It’s now the off-season for most roller derby teams, so here are 10 things you can do to come back prepared and refreshed for next season.

  1. Start by taking a real break
  2. Increase pure endurance
  3. Increase muscle mass
  4. Focus on skating skills
  5. Work on mobility
  6. Reduce inflammation
  7. Improve your nutrition
  8. Try a new sport
  9. Reflect on your previous season
  10. Take a mental break from derby

You don’t have to do all 10 things, but pick a few goals you’d like to focus on. Once you’ve decided what your main goals are, create a goal-setting pyramid describing the steps that will help you achieve your goals. Because these goals may be very different, you can have several pyramids. Write down your goals. If you don’t commit them to paper, you are less likely to be truly committed to them. So make a pretty pyramid, stick it on your fridge, and glance at it everyday so you remind yourself of the little things you can do to achieve this goal.

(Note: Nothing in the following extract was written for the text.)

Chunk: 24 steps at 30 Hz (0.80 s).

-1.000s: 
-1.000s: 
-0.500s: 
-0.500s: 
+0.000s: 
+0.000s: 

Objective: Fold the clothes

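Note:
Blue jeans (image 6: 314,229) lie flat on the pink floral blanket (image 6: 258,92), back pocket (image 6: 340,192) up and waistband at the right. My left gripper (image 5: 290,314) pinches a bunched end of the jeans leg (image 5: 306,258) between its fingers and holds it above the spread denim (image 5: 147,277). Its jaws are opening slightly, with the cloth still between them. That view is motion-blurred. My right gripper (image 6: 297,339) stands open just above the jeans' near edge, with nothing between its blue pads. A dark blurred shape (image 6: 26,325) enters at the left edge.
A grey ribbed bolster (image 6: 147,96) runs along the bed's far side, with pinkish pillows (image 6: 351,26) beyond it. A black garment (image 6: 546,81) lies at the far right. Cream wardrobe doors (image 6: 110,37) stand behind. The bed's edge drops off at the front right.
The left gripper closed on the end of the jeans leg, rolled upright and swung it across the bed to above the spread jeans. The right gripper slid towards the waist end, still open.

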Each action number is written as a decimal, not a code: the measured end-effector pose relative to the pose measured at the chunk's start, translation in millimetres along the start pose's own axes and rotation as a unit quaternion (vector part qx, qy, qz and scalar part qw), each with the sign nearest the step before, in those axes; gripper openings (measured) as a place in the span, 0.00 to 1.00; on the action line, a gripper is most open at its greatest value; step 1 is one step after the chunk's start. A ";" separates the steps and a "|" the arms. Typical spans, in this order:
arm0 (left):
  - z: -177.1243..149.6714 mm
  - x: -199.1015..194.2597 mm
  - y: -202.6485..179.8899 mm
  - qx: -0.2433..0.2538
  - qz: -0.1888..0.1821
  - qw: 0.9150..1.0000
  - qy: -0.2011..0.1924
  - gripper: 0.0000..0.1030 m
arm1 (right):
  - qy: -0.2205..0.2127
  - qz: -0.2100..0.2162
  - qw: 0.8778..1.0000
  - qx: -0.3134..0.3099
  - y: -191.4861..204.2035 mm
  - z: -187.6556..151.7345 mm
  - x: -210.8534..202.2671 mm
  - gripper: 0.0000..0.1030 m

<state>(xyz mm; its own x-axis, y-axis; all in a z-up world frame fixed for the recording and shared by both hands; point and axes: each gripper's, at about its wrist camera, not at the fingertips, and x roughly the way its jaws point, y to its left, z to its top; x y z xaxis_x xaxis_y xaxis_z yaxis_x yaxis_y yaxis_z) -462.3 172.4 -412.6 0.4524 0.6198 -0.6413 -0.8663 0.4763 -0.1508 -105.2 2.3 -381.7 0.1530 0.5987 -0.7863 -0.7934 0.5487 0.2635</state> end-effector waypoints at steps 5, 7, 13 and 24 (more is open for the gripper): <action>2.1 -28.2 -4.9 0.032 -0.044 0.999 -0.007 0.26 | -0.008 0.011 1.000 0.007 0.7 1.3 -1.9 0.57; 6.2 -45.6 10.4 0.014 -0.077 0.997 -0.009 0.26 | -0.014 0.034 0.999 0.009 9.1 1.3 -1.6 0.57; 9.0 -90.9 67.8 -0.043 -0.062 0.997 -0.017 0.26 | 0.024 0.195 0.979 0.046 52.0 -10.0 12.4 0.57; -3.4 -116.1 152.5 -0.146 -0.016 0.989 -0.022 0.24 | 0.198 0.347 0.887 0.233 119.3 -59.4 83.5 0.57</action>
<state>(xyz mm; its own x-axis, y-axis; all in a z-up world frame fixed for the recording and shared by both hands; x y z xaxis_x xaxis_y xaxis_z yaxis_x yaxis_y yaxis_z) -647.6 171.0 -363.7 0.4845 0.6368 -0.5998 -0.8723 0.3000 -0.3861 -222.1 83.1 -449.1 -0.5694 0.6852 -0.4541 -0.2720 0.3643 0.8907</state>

  1. Start by taking a real break. Maybe watching or playing at champs has you fired up. Maybe you just had your end of season award banquet, and you promised yourself to work harder and to become the best you can possibly be. That’s awesome, but the first thing to do at the end of the season is to take a few weeks off. It doesn’t mean you have to completely stop exercising, but you at least need to significantly reduce the volume and intensity for a few weeks. Your body will thank you later.
  1. Increase your endurance. Pure endurance, or VO2 max, is the foundation that your athletic abilities lie on. It doesn’t matter if you have amazing skating skills; if you get tired too quickly, you won’t be able to use those skating skills. Take a look at this 10-week VO2 max program to help you increase your endurance.
  1. Increase muscle mass. This can be hard to do during the season, because we are skating so much. Putting on muscle requires lifting often, and lifting heavy, which does not always work well with derby schedules. So the off-season is the perfect time to put on muscle, which will then help prevent injuries during the season, and will be the foundation for the strength and power phases that come later. Take a look at this 10-week hypertrophy program for some inspiration.
  1. Focus on skating skills. Let’s face it; a lot of us are still tempted to play roller derby in the off-season. But instead of playing actual derby with the body damage it involves, why not spend this time focusing on skating skills? Even the best skaters in the world still spend a lot of time refining their skills, and it’s an area where everyone can always improve. So forget blocking and defensive formations for a bit, and focus on making your footwork quicker and more precise.
  1. Work on mobility. Skating in the same direction all the time creates a lot of muscle imbalances, particularly in the hips. Check out Kelly Starrett’s mobily WODs for some ideas of what you can do to unlock your hips and prevent injuries.
  1. Reduce inflammation in your body. If you just finished a heavy season with a lot of practices and games, you are likely to have some aches and pains from accumulated inflammation. If you have a real injury that requires resting, now is the perfect time to do it. You will have plenty of time to build your fitness back up before next season, so take a break if you need to. Whether or not you have a specific injury you need to heal, try to clean up your diet to avoid foods that create inflammation. Being inflamed can come from your nutrition as much as from playing a contact sport, so look at what’s in your plate first.
  1. Improve your nutrition. The off-season is the perfect time to experiment with new things. I wouldn’t recommend a specific type of diet, because everybody is different and reacts differently to specific foods. But if I was to give general recommendations, I would suggest focusing on non-processed nutrient dense food that reduces inflammation. If you’ve been thinking about trying a new diet but don’t have time during the season, now is the time to experiment with you nutrition, and see how it works for you.
  1. Try a new sport. Research shows that the best athletes are the ones who grew up playing a variety of different sports, instead of specializing too early. While it may be too late to change what you did in your childhood, it’s not too late to partly make up for it. So try different sports, with skills that will translate to roller derby. Running sports with lots of direction changes are great for jammers (e.g., running on toe stops while juking through the pack). Sports with lateral movements such as tennis, or with high strength/balance requirements such as powerlifting will be great for blockers. But don’t think too hard about which skills transfer directly to derby or not. If a particular sport tickles your fancy, go for it!
  1. Reflect on your previous season: what did you do well? Where do you need to improve? What are some SMART goals you can set for yourself? Watch videos of your games to see what you did well and what you need to work on. If you’re having a hard time analyzing your performance, do in a small group with some of your teammates. As long as everybody is willing to give and accept constructive criticism, it can be a great way to figure out what your priorities should be.
  1. Take a mental break from derby. Not everybody needs this, but if you do, it is completely fine to step away for a little bit. Maybe you have other things in your life that you’ve been putting away during the season. Maybe you finished the season a bit burnt out and need a break from derby. Your physical and mental health come first, so take the time you need to come back refreshed.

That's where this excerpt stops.